Measurements: 112 x 45 cm; 130 x 73 cm (frame).
Joan Ponç approached the world of flamenco on several occasions, as shown, for example, in his series of figures for Antonio Gades's ballet. In the present painting, the torso of a dancer in fancy dress is silhouetted against an emerald background, a colour Ponç often used to draw us into his nocturnal and magical universes. The figure raises her arms and waves her castanets. His face with its angular features expresses a concentrated intensity. A profane sacredness emanates from him, taking us through the use of colour and formal synthesis into the enigma of art, in this case, dance.

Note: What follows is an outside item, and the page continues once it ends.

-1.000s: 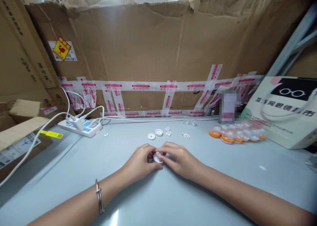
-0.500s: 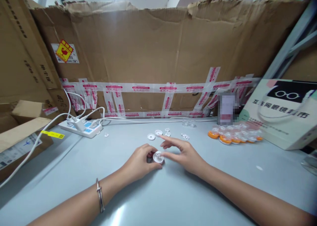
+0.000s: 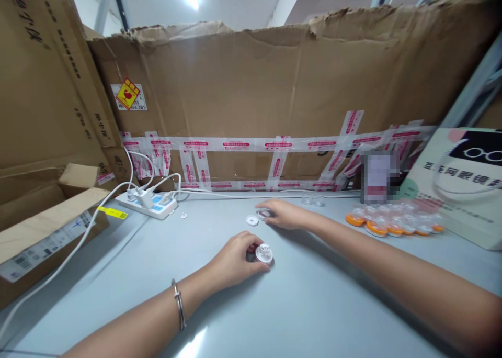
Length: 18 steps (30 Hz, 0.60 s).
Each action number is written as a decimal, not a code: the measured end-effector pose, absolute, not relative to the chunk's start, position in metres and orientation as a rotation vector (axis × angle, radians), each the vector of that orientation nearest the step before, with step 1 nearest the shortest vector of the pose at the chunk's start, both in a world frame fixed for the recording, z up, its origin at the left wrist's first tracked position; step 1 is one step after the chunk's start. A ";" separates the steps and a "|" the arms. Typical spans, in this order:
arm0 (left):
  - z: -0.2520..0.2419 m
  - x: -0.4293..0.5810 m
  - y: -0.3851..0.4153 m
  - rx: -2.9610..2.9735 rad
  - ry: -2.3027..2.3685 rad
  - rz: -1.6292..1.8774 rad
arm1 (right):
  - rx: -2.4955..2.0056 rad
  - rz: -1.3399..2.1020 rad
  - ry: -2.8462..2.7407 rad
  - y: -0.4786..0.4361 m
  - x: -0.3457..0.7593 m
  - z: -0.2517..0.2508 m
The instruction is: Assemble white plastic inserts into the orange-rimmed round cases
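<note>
Near the middle of the table, my left hand point(image 3: 239, 256) is closed around the edge of a small round white plastic case point(image 3: 264, 253). A spoked, gear-like white piece shows inside it. Farther back, my right hand point(image 3: 283, 214) has its fingers at a second round white plastic part point(image 3: 262, 212), thumb at the near side and fingers over the far side. Left of those fingertips a flat white ring point(image 3: 252, 220) with a hole in its centre lies on the table. Whatever sits behind my right hand is hidden.
A white power strip point(image 3: 157, 205) with plugs and cables stands at the back left, beside an open cardboard box point(image 3: 50, 232). Orange-and-clear round pieces point(image 3: 392, 222) sit at the right, before a paper bag point(image 3: 463, 190). A tall cardboard sheet point(image 3: 235, 86) closes off the back.
My right hand has left the white case and moved back to the round white part. My left hand still holds the case. The view has turned slightly left.
</note>
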<state>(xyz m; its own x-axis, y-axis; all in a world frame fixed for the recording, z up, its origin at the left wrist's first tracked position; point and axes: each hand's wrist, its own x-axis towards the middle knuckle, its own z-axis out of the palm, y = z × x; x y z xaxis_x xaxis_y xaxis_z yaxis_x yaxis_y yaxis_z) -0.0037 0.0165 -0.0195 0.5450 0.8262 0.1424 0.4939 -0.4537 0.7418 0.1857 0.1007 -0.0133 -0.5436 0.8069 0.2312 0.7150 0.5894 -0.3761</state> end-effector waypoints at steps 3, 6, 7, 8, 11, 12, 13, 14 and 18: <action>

A painter and draughtsman, Joan Ponç trained in Barcelona, in the studio of Ramón Rogent and at the Academy of Plastic Arts with Ángel López-Obrero. After devoting himself to painting and drawing in anonymity, he held his first individual exhibition in 1946 at the Galería Arte in Bilbao, which was to mark his definitive establishment on the national art scene. In 1948, together with Tharrats, Puig, Cuixart, Tàpies and Brossa, among others, he founded the avant-garde group Dau al Set. Selected by Eugenio D'Ors, he took part in the Salón de los Once in Madrid in 1951 and 1952. In 1952 he took part in the Hispano-American Biennial, and the following year he spent some time in Paris, where he met Joan Miró and managed to exhibit at the Musée de la Villa. On the latter's recommendation, Ponç gained access to Brazilian artistic circles, settling in São Paulo from 1953 to 1962. In 1954, the year Dau al Set disbanded, he held an exhibition at the city's Museum of Modern Art, with such success that the organisation acquired all his works. His career followed a circular path over the years, almost without evolution, if we understand as such the change from one language to another, the variation of styles, the transformation of the unknowns that led him to paint. Ponç was a painter-poet, who used his brushes to discover the only world he knew, the most real of all, the world that lies in the depths of his own being. It is a world inhabited by strange creatures with half-human, half-animal bodies, by demons who make us participants in their actions, by deserted spaces in which symmetrical mounds, craters in a line, Stygian lagoons under dark skies broken only by the glow of coloured moons stand out. He is currently represented at the Museo de Arte Contemporáneo de la Universidad de São Paulo, the Museo Patio Herreriano in Valladolid, the MACBA in Barcelona, the Centro-Museo Vasco de Arte Contemporáneo in Vitoria, the Museo de L'Empordà and the Museo Nacional Centro de Arte Reina Sofía.